IMF to Greece: Sorry. We Goofed.
Somehow, I can't quite work up much outrage against the International Monetary Fund who apologized to the Greek government and people for overestimating how much in tax increases and budget cuts the Greek economy could take.
The rest of Europe -- especially Germany, France, and the richer northern tier of the EU -- have been carrying Greece for years, funding their extravagant public spending and keeping the economy afloat. When asked to cut their budget and raise taxes to help bail themselves out of the mess they made, they balked -- went into the streets and rioted like a bunch of two year olds who had their blanket taken away.
Anger was palpable on the streets of Athens, where the EU-IMF austerity recipe that the Washington-based fund says it sharply misjudged has left rows of shuttered stores and many scrounging for scraps of food in trash cans.
"Really? Thanks for letting us know but we can't forgive you," said Apostolos Trikalinos, a 59-year old garbage collector and a father of two.
"Let's not fool ourselves. They'll never give us anything back. I'm sorry for all the people who killed themselves because of austerity. How are we going to bring them back? How?"
The IMF acknowledged on Wednesday that it underestimated the damage done to Greece's economy from spending cuts and tax hikes imposed in a bailout, which was accompanied by one of the worst economic collapses ever experienced by a country in peacetime.
A report looking back on the bailout said the Fund veered from its own standards to overestimate how much debt Greece could bear, and should have pushed harder and sooner for private lenders to take a "haircut" to reduce Greece's debt burden.
Prime Minister Antonis Samaras told reporters the acknowledgment justified his positions. He had criticized from the outset "what the IMF has called mistakes".
"And we have been correcting those mistakes over the past year," Samaras told reporters during a visit to Helsinki.
Greeks have seen their incomes plunge by about a third since the debt crisis erupted in 2009 and prompted Greece to seek two bailouts from the EU and the IMF. The unemployment rate has hit nearly 27 percent and suicide rates have soared. Worst hit have been the youth, nearly 60 percent of whom are unemployed.
"The IMF admits to the crime," the leftist Avgi newspaper declared on its front page. Top selling newspaper Ta Nea branded it an "admission of failure".
The Greek Finance Minister was being insufferable:
"The IMF report confirms and records the positions that we have repeatedly presented in public, which formed the basis of our arguments during tough negotiations with the IMF and the other two parties of the troika," former Finance Minister Evangelos Venizelos told Reuters.

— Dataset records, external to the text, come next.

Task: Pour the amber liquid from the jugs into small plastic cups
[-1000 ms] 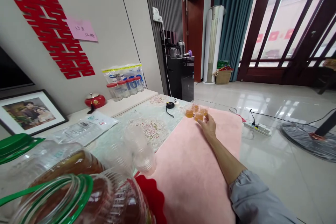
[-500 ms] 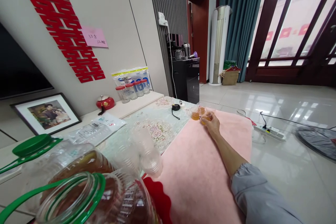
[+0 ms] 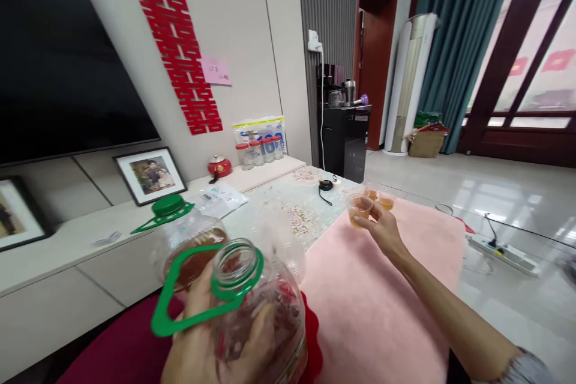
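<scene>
My left hand point(image 3: 225, 345) is closed around the body of a big clear jug point(image 3: 285, 312) with an uncapped mouth and a green ring handle point(image 3: 167, 300). Reddish-brown liquid shows inside it. Farther off, over the pink cloth point(image 3: 351, 300), my right hand point(image 3: 384, 231) grips a small clear plastic cup point(image 3: 359, 211) with amber liquid in it. Just beyond the fingers stand two more cups of amber liquid, a nearer cup point(image 3: 386, 202) and a farther cup point(image 3: 371, 194). A second jug point(image 3: 198, 246) with a green cap stands left of the held one.
Blurred clear plastic cups point(image 3: 290, 246) lie behind the held jug. A black tape measure point(image 3: 326, 185) rests on the floral tablecloth point(image 3: 279, 198). Along the wall, a white cabinet point(image 3: 90, 258) bears a framed photo point(image 3: 150, 175), a red pot point(image 3: 219, 165) and jars point(image 3: 256, 153).
The view has swung left. My left hand has come into view around the jug. The cup in my right hand now stands apart, left of the other cups.
</scene>
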Demonstrator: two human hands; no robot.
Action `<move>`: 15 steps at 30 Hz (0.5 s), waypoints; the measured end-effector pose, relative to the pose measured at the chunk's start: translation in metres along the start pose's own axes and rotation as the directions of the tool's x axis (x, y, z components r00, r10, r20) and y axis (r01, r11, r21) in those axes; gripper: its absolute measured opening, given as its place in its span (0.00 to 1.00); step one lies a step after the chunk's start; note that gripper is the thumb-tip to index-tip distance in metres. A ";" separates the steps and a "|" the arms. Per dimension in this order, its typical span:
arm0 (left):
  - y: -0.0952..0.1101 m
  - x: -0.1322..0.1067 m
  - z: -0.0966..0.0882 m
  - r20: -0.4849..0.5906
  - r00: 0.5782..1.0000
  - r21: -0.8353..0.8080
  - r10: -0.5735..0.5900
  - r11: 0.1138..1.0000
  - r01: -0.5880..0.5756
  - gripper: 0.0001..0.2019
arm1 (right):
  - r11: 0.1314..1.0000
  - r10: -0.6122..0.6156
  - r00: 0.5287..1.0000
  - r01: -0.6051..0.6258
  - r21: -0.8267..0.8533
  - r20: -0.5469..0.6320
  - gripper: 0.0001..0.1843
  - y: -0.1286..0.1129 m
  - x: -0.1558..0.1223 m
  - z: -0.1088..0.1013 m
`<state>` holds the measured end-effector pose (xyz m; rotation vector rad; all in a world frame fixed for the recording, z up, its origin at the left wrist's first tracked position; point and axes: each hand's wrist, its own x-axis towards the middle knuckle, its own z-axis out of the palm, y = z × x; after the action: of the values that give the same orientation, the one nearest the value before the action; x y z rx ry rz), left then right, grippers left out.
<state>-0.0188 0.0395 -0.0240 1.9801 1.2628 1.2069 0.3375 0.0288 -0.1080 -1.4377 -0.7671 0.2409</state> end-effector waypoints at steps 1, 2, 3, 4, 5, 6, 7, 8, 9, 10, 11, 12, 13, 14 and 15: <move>0.003 0.001 -0.001 0.008 1.000 0.033 0.002 0.999 -0.002 0.37 | 1.000 -0.011 0.999 0.010 0.021 0.036 0.33 -0.012 -0.006 0.005; 0.005 0.001 -0.001 0.022 1.000 0.053 0.005 0.999 -0.006 0.35 | 0.999 -0.024 0.997 0.021 0.041 0.073 0.34 -0.025 -0.012 0.011; 0.007 0.001 -0.001 0.024 1.000 0.037 0.004 0.999 -0.005 0.34 | 0.998 -0.038 0.993 0.032 0.058 0.110 0.34 -0.038 -0.017 0.016; 0.009 0.001 0.000 0.034 0.999 -0.001 0.009 1.000 -0.009 0.33 | 0.996 -0.053 0.988 0.043 0.074 0.148 0.34 -0.051 -0.022 0.021; 0.012 0.001 0.001 0.057 0.998 -0.036 0.021 0.999 -0.019 0.32 | 0.995 -0.070 0.980 0.054 0.089 0.186 0.34 -0.064 -0.027 0.027; 0.013 0.001 0.003 0.049 0.998 -0.046 0.029 0.999 -0.027 0.32 | 0.993 -0.089 0.970 0.068 0.101 0.225 0.34 -0.077 -0.032 0.031; 0.015 0.001 0.004 0.028 0.999 -0.034 0.039 0.999 -0.038 0.31 | 0.990 -0.118 0.958 0.091 0.112 0.260 0.34 -0.090 -0.036 0.036; 0.016 0.001 0.006 -0.010 0.999 -0.003 0.045 0.999 -0.045 0.31 | 0.985 -0.156 0.944 0.126 0.119 0.292 0.34 -0.102 -0.040 0.040; 0.017 0.001 0.007 -0.048 0.998 0.032 0.050 0.998 -0.048 0.31 | 0.978 -0.200 0.926 0.168 0.125 0.321 0.34 -0.114 -0.044 0.044; 0.017 0.001 0.008 -0.088 0.994 0.060 0.059 0.997 -0.054 0.31 | 0.968 -0.247 0.904 0.214 0.131 0.350 0.33 -0.125 -0.047 0.048; 0.017 0.001 0.009 -0.123 0.990 0.074 0.064 0.996 -0.055 0.31 | 0.956 -0.293 0.879 0.260 0.137 0.376 0.32 -0.136 -0.050 0.051; 0.016 0.000 0.010 -0.138 0.988 0.077 0.069 0.995 -0.058 0.30 | 0.942 -0.335 0.854 0.302 0.144 0.399 0.31 -0.146 -0.052 0.054; 0.016 -0.001 0.011 -0.135 0.988 0.075 0.077 0.995 -0.067 0.30 | 0.929 -0.371 0.829 0.340 0.150 0.419 0.30 -0.155 -0.054 0.057; 0.015 -0.002 0.011 -0.127 0.988 0.073 0.089 0.994 -0.080 0.30 | 0.915 -0.401 0.805 0.374 0.151 0.437 0.30 -0.163 -0.056 0.059; 0.013 -0.003 0.012 -0.120 0.988 0.072 0.099 0.993 -0.091 0.30 | 0.901 -0.430 0.785 0.408 0.150 0.446 0.30 -0.170 -0.057 0.061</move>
<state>-0.0028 0.0312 -0.0208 2.0616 1.2967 1.3686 0.2091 0.0180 0.0305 -1.1317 -1.4536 0.2622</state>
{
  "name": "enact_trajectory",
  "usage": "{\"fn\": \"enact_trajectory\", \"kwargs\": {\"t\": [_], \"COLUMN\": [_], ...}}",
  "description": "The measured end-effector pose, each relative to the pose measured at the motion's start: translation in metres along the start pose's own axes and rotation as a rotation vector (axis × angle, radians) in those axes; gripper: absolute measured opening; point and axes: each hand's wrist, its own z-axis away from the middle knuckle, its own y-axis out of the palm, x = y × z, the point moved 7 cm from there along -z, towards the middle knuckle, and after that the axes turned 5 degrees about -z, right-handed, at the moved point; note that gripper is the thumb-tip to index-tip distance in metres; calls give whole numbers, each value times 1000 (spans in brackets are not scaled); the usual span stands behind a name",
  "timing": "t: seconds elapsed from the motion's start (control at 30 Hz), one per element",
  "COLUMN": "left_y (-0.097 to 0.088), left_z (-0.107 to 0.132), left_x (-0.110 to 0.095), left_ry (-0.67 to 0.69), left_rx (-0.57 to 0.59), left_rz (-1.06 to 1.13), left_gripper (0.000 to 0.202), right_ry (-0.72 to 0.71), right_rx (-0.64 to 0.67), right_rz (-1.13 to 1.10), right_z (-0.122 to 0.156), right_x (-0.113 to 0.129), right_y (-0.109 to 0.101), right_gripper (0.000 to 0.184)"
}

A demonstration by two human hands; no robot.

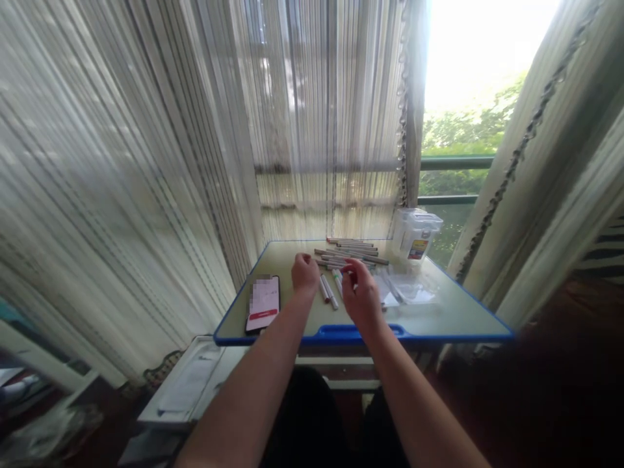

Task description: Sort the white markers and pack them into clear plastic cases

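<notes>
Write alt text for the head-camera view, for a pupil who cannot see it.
A person's left hand and right hand are beside a loose spread of marker pens on a blue-edged table. A smartphone lies at left; a clear plastic tub stands at back right, before striped sheer curtains.

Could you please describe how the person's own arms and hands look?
The left hand and right hand are ungloved. The left forearm and right forearm are bare, with no sleeve, watch or bracelet visible on them. Whether a ring is worn is too small to tell.
</notes>
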Motion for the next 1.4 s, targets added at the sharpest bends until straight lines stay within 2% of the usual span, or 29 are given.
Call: {"fn": "enact_trajectory", "kwargs": {"t": [0.07,0.1,0.17,0.27,0.47,0.73,0.9,1.17,1.4], "left_y": [-2,2,7,12,12,13,17,18,21], "left_z": [14,20,27,29,28,26,25,28,27], "left_x": [15,21,25,25,22,22,22,20,22], "left_ry": [-107,-141,-132,-102,-87,-76,-55,-48,-45], "left_rx": [-20,18,53,64,82,89,138,140,137], "left_rz": [-8,-22,-47,-71,-76,-61,-81,-70,-93], "left_gripper": [23,22,23,27,29,35,32,30,32], "right_ry": [35,37,12,-59,-102,-12,2,-24,-43], "right_rx": [9,22,92,166,343,515,539,522,575], "right_rz": [-4,-1,15,64,301,385,363,292,285], "right_z": [14,21,32,42,45,47,47,48,50], "right_x": [-7,-12,-19,-26,-34,-40,-43,-44,-40], "right_y": [13,19,30,39,55,64,66,65,66], "right_gripper": [31,30,29,28,40,33,33,37,31]}}
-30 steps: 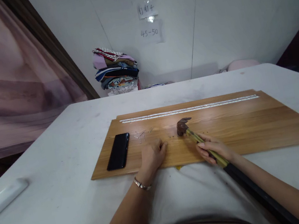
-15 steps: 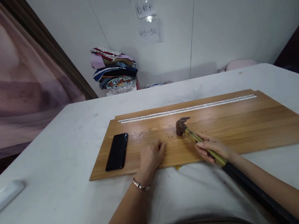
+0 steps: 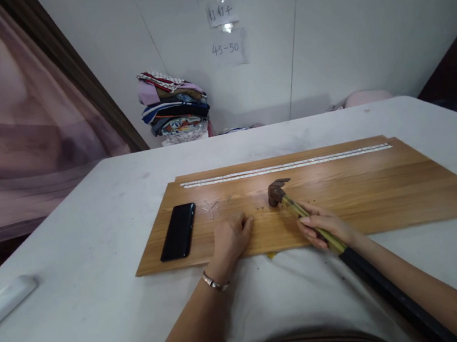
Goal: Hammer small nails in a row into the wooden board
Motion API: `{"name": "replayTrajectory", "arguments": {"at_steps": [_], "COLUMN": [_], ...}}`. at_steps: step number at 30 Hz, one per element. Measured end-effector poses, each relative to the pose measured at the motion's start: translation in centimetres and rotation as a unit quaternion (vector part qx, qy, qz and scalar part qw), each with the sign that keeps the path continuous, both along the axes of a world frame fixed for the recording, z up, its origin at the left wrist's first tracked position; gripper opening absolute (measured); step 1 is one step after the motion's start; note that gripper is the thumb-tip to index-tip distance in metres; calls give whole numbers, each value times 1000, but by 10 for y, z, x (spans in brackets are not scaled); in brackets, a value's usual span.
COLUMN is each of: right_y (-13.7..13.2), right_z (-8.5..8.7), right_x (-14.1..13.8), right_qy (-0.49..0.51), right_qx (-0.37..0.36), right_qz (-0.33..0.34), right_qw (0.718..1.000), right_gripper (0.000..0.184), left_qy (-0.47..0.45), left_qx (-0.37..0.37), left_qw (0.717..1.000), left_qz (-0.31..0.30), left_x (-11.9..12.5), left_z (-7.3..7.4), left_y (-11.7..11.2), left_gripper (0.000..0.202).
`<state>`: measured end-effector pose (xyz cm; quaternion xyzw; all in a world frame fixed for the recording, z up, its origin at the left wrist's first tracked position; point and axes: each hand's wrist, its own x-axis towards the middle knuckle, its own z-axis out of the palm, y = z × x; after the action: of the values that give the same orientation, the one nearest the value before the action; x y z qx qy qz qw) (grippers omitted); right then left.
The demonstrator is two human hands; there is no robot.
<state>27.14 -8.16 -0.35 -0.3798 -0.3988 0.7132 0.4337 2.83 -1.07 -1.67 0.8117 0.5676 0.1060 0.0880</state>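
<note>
A smooth pink curtain [image 3: 2,116] drapes the upper left; at the lower left, a glossy white rounded bar [image 3: 5,307] lies on the white table [image 3: 67,235]. Left of centre, a flat black phone [image 3: 178,232] rests just inside the left edge of a grained wooden board [image 3: 390,184]. Above, soft folded fabrics [image 3: 175,106] are stacked behind the table's far edge. Thin metallic nails [image 3: 212,205] lie loose between phone and left hand [image 3: 232,236]; that hand rests on the board near its front edge, fingers curled under, and whether they pinch anything cannot be told. Two narrow white strips [image 3: 285,167] run along the far side. At centre right, the right hand's [image 3: 322,225] fingers wrap the yellow-and-black handle of a claw hammer [image 3: 368,274], its rusty brown head low over mid-board. Wood grain stretches to the pointed right corner.
</note>
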Motion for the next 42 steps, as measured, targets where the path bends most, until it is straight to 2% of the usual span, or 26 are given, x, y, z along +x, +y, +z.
{"name": "replayTrajectory", "arguments": {"at_steps": [4,12,25,34,42], "right_y": [0,-1,0,0,1], "right_z": [-1,0,1,-1,-1], "right_x": [0,0,-1,1,1], "right_qy": [2,13,0,11,2], "right_qx": [0,10,-2,12,2], "right_qz": [3,3,7,-2,4], "right_qw": [1000,1000,1000,1000,1000], "right_gripper": [73,65,70,66,69], "left_qy": [-2,1,-1,-4,3], "left_qx": [9,5,12,15,16], "left_qw": [1000,1000,1000,1000,1000], "left_qz": [-3,1,0,-9,-2], "left_x": [0,1,2,0,0], "left_z": [-1,1,2,-3,-1], "left_y": [0,-1,-1,1,0], "left_gripper": [32,31,30,31,31]}}
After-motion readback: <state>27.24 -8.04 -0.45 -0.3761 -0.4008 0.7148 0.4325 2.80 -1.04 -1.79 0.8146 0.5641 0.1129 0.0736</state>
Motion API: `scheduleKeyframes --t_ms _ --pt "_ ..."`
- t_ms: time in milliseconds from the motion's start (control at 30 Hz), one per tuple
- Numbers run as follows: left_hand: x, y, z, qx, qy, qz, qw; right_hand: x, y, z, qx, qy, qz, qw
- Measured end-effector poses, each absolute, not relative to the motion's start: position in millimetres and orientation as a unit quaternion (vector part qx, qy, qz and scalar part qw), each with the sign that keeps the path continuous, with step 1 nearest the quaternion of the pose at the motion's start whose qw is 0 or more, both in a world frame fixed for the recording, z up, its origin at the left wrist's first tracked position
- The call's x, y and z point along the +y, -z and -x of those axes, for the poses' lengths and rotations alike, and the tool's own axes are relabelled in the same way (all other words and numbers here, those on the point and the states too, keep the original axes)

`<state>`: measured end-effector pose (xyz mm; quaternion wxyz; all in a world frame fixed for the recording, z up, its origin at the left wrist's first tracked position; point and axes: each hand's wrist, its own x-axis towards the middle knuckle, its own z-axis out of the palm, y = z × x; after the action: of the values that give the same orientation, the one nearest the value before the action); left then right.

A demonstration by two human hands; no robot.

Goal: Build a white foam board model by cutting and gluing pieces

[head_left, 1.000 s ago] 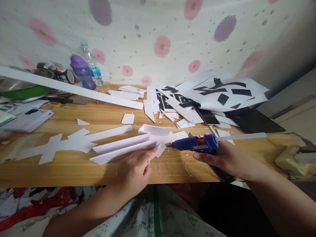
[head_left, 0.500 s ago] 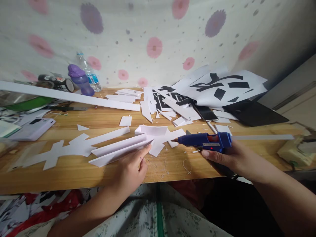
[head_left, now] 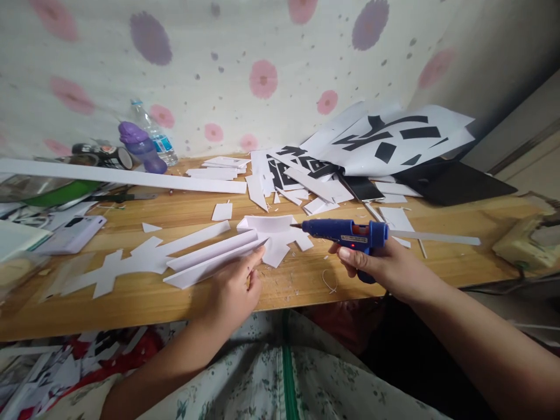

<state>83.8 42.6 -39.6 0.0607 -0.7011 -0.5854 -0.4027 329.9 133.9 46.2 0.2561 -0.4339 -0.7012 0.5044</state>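
My right hand (head_left: 380, 267) is closed round a blue glue gun (head_left: 345, 231) with a clear glue stick trailing to the right. Its nozzle points left, just above a white cut-out piece (head_left: 276, 231) on the wooden table (head_left: 306, 280). My left hand (head_left: 236, 286) is curled, its fingertips pressing on the near end of a folded white foam-board strip (head_left: 210, 259). A larger jagged white cut-out (head_left: 126, 265) lies to the left of that strip.
A long white strip (head_left: 118, 175) crosses the back left. Black-and-white printed sheets (head_left: 385, 143) and scraps pile up at the back right beside a dark tablet (head_left: 455, 186). A purple bottle (head_left: 140, 146), a water bottle, a phone (head_left: 72, 233) and a green-rimmed bowl stand at left.
My right hand has lifted the glue gun and carried it up and left, so its nozzle now hangs over the white cut-out. My left hand has stayed on the folded strip.
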Motion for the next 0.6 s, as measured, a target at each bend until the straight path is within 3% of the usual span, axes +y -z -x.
scheduleKeyframes --t_ms 600 --pt "45.0 33.9 -85.1 -0.602 0.356 0.71 0.087 135.4 -51.7 -348.4 -0.665 -0.501 0.389 0.394"
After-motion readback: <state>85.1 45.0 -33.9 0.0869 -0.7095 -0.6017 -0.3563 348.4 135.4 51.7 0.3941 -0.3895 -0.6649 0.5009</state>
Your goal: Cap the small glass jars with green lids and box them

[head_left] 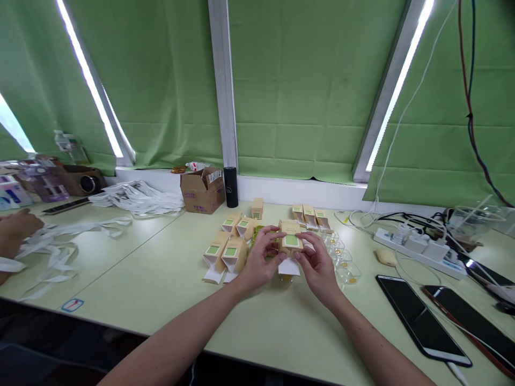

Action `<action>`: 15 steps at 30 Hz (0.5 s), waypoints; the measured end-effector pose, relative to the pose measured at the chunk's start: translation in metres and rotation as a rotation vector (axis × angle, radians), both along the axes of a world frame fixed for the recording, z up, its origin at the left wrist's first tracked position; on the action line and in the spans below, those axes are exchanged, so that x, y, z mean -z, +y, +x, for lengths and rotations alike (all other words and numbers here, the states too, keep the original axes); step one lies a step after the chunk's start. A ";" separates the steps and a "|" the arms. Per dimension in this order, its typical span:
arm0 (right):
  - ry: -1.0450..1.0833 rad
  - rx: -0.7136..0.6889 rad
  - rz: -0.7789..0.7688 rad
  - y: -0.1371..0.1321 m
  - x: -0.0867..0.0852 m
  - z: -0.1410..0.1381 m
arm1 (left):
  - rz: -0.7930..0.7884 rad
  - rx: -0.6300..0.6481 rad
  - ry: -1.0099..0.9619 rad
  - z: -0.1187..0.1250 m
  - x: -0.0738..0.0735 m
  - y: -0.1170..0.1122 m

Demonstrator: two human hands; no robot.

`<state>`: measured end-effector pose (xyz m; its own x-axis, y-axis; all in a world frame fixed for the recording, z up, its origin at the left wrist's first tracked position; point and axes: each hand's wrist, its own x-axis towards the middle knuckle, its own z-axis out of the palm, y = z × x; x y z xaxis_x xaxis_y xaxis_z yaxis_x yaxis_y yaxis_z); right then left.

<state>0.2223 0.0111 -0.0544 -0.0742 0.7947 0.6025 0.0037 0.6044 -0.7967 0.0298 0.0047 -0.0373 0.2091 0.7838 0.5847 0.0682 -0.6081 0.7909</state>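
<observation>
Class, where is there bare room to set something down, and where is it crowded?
Bare: the table between the white straps and kraft boxes; also between the forearms, this side of the held box. Crowded: the right, with phones and a power strip; beside the left hand, boxes; beside the right hand, clear plastic pieces.

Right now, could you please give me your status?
Left hand and right hand holding one box. White flap open. Clear cups close beside right hand.

One box [291, 241] sits between left hand [262, 257] and right hand [318, 262] at a table [161, 292] — more boxes [234, 254] to the left, containers [348, 273] just right, a carton [201, 193] beside a flask [230, 187] at left rear, a power strip [418, 252] behind a phone [422, 320] at right.
</observation>
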 end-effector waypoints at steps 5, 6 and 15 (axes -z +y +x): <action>0.038 0.003 -0.020 0.000 -0.001 0.001 | -0.003 0.130 0.010 -0.003 -0.004 -0.002; 0.039 0.007 -0.021 0.000 -0.002 0.001 | 0.000 0.143 0.018 -0.003 -0.004 -0.002; 0.060 0.007 -0.028 -0.001 -0.002 0.001 | 0.004 0.125 0.125 -0.002 -0.003 -0.003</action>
<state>0.2232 0.0104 -0.0520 -0.0324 0.8117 0.5832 -0.0405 0.5819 -0.8122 0.0282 0.0016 -0.0338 0.3755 0.7451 0.5511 0.0895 -0.6210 0.7787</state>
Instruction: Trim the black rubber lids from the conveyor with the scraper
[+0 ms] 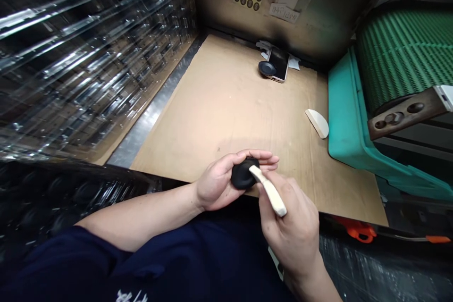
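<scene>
My left hand point(221, 181) is curled around a round black disc-like part point(242, 175), with the thumb at its near side and the fingers beneath and beyond it. My right hand point(292, 219) pinches a cream-coloured wedge point(272, 193), perhaps of sponge, seen edge-on. Its far tip touches or sits just over the black part's face; which of the two I cannot tell. Both hands are at the near edge of a cardboard sheet point(226, 104). On the right of the sheet lies a half-round cream piece point(317, 123) of similar look.
A phone point(279, 63) lies at the back, a second round black part point(266, 68) resting against it. Clear plastic trays point(88, 56) are stacked at left. On the right stand a teal bin point(348, 113) and a green conveyor belt point(406, 52). An orange-handled tool point(363, 231) sits below the table edge.
</scene>
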`<action>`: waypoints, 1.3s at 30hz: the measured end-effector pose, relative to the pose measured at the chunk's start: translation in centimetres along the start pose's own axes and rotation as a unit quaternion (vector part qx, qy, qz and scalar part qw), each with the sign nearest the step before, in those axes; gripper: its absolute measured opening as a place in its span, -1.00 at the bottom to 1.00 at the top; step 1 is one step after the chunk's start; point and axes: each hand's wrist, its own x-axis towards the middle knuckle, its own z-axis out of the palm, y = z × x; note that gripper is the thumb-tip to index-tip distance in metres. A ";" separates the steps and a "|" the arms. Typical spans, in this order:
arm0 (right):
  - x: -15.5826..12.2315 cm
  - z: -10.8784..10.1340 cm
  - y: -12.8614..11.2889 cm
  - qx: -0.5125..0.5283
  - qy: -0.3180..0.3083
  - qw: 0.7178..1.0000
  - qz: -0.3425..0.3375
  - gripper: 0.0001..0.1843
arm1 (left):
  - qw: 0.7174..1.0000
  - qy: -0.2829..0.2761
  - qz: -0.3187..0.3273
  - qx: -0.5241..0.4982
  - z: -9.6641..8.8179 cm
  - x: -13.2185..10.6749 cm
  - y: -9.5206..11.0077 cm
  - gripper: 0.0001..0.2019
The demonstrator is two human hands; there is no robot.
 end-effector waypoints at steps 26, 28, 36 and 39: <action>-0.9 4.0 -0.1 -0.013 -0.057 0.975 -0.212 -0.41 | 0.998 0.005 0.015 -0.058 0.8 -0.2 0.8 -0.23; -0.6 4.5 -0.2 -0.014 -0.048 0.977 -0.206 -0.40 | 0.998 -0.003 0.008 -0.057 0.8 -0.2 0.6 -0.25; -0.9 3.9 0.5 0.014 -0.057 0.971 -0.234 -0.38 | 0.996 0.017 0.049 -0.070 0.3 0.0 0.5 -0.68; -1.3 3.4 2.0 -0.029 -0.032 0.981 -0.191 -0.33 | 0.995 -0.007 0.031 -0.090 0.1 0.2 0.4 -0.70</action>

"There are many choices that we would have never made on our own, but we were obliged to take in order to avoid the worst."
If left on your own, you wouldn't have cut squat and would have continued on as before, spending the rest of Europe's money -- and your children's money, and your children's children money. Who are you trying to kid?
I've been following this soap opera for 3 years and I know that the Greek people never accepted the idea that they had to endure any pain for their profligate ways. They screamed bloody murder when the government tried to cut the bloated government workforce -- 20% of the country worked for the government at one time. Tax avoidance is an art form and not just for the rich. Everybody had an angle to try and wangle more and more from the government.
So yes, as the IMF admits, they miscalculated. But this is hardly vindication for a people and a government who have shamed themselves in this crisis by trying everything to avoid responsibility for their irresponsible spending that led them to the precipice. The rest of Europe didn't "miscalculate" when they agreed to bail out Greek banks and the government after the national debt had reached 126% of its GDP in 2010. Nobody was forcing anything down their throat when they were spending wildly. In fact, with the help of Goldman Sachs, the Greek government knowingly fudged their deficit numbers, making it appear that they were in much better shape than they actually were.
And now we're supposed to feel sorry for them?
After this kind of response by the people and government, the EU should refuse to disperse the remaining cash in the bail out and let the government swim home by themselves.